Со смертью Нерона закончилась не только династия Клавдиев, закончилась целая эпоха. Незримый постановщик того неповторимого по грандиозности действа, каким была римская история, предоставил последнее слово приверженцу стародедовских принципов Гальбе и как будто бы защитнику республиканских традиций Отону, но роли их оказались очень и очень короткими. Престарелого Гальбу, тщетно взывавшего о помощи, забросали камнями, а потом изрубили мечами сторонники Отона. И потом «обозники и харчевники», сквернословя, таскали по городу на пике седовласую голову римского патриция, отданную им на потеху новоиспеченным императором. Плутарх, у которого Гальба вызывал симпатию простотой образа жизни и приверженностью к старине, подчеркивал впоследствии в его жизнеописании, что трагедия этого последнего из настоящих римлян заключалась в том, что он повел себя в отношении своего полуварварского окружения, северных наемников так, как будто бы это были граждане и воины времен Сципиона, Фабриция и Камилла.
Затем пришел черед и Марка Сальвия Отона, первого мужа куколки-Поппеи, которую у него увел Нерон. Он процарствовал совсем немного и покончил с жизнью, бросившись грудью на острие меча, одолеваемый сторонниками Вителлия. Как и его незабываемый патрон, он не захотел упорствовать в борьбе за власть или же видел, что это бесполезно. Последыш старинной патрицианской семьи, Отон оказался бессилен перед неотесанным Вителлием, так же как его «развращенные безумием и изнеженной мирской жизнью» сторонники — пред вышедшими из лесных городищ германскими наемниками. В Бриксиле Плутарху показали скромный могильный камень с надписью «Памяти Марка Отона». С победой Веспасиана пришел конец и Вителлия, которого к этому времени ненавидела вся Италия, измученная грабежами и насилием. Когда, полуголого, его волокли на форум, народ, как писал об этом римский историк Светоний Транквил, «осыпал его издевательствами, не жалея ни слова, ни дела, одни швыряли в него грязью и навозом, другие обзывали обжорой и поджигателем». Так один за другим эти незаурядные люди истребляли друг друга в борьбе за самое вожделенное из прав — право господства над другими. Плеонаксия — ненасытная жажда власти — всегда оставалась одним из самых любопытных явлений для Плутарха, и он вывел в своих сочинениях целый ряд одержимых этой страстью людей, но так и не смог объяснить, что же, в конце концов, ими двигало. Не корысть — потому что многие из них погибали, не успев насладиться плодами достигнутого могущества, а их детям, если они были, тоже не доставалось ничего. Как оказалось, мало всей славы Александра Македонского, для того чтобы заслонить от удара кинжалом (или кухонным ножом?) его единственного малолетнего сына. В свое время Фемистокл, Спаситель Эллады от персов, так объяснял и победу греков, и собственную роль в этой победе: «Это не мы, которые сделали это». То же самое мог, вероятно, сказать почти каждый из выдающихся людей, за великими, равно как и бесславными делами которых стояла все подчиняющая историческая необходимость. И когда жизнь всего народа развивалась по восходящей, великие мужи изумляли своим благородством и героизмом; когда же все шло на спад — повергали в ужас, ставили в тупик жестокой беспощадностью и низменным кипением страстей.
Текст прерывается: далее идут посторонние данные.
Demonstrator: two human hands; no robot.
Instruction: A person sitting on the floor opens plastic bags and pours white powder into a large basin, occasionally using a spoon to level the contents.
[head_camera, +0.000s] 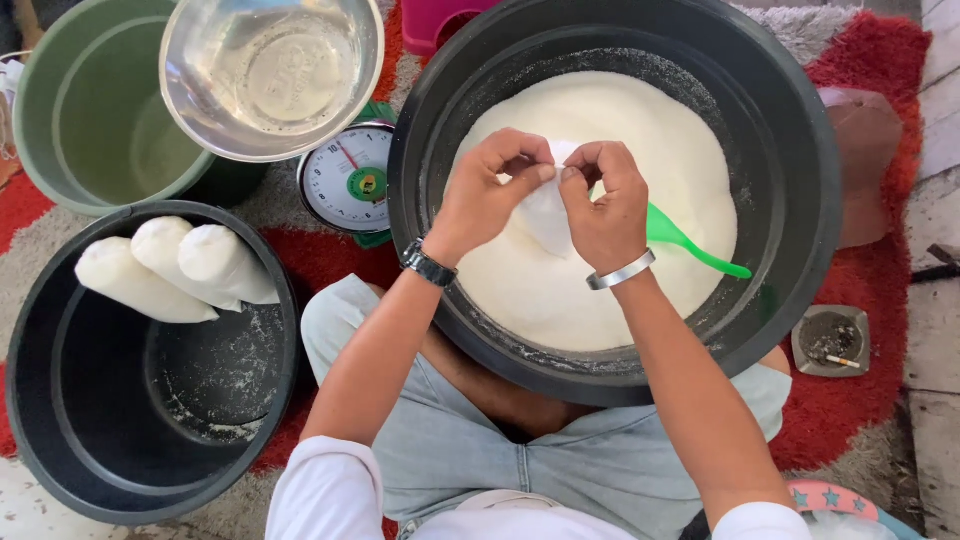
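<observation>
Pinched between both hands, a small clear plastic bag (547, 210) partly filled with white powder is held above the large black basin (800, 150) of white powder (600, 120). The left hand (490, 190) and the right hand (605, 200) are closed on the bag's top edge, fingers curled tight. A green scoop (690, 243) is lodged in the powder just beside the right hand. Three filled bags (175, 268) are leaned inside a smaller black tub (60, 420) to the left. A kitchen scale (350, 180) carrying a steel bowl (270, 75) is set between the two containers.
</observation>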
Главным, что вынес Плутарх как историк из этой поездки, было окончательное осознание глубинной близости греков и римлян, их древнего родства, возможно, даже происхождения от общих предков. Конечно, за тысячу или более лет, что прошли после прибытия этих отдаленных прародителей в Грецию или в Италию, в каждом из их потомков накопилось столько чужеродных примесей — и от обитавших здесь раньше племен, и от людей с востока, что общий первоначальный тип теперь уже трудно было представить. Это общее, отличающее греков и римлян их лучшей поры от тех варваров, которыми, по Аристотелю, являлось все остальное население земли, теперь, когда их историческая жизнь близилась к концу, эта родственность ощущалась все более ясно.
В своих «Римских изысканиях» Плутарх обращается к преданию о том, что сабиняне, предшественники римлян, переселились сюда из Лакедемона, спасаясь от непомерной строгости ликурговых законов. Об этом напоминало и название Тарпейского холма — в память о печально знаменитой скале в Спарте, откуда сразу же после рождения сбрасывали слабеньких младенцев. Вспоминая слова Гераклида Понтийского о «греческом городе Риме, лежащем где-то на берегу Великого моря», он считает, что не лишено вероятности предание о том, что Рим был основан выходцами из Трои или же их ближайшими потомками. Доказательством этому мог служить сохраняющийся в одном из старинных римских храмов «троянский палладий» — изображение девы-богини, упавшее с неба когда-то в начале времен и спасенное якобы Энеем из пламени Трои.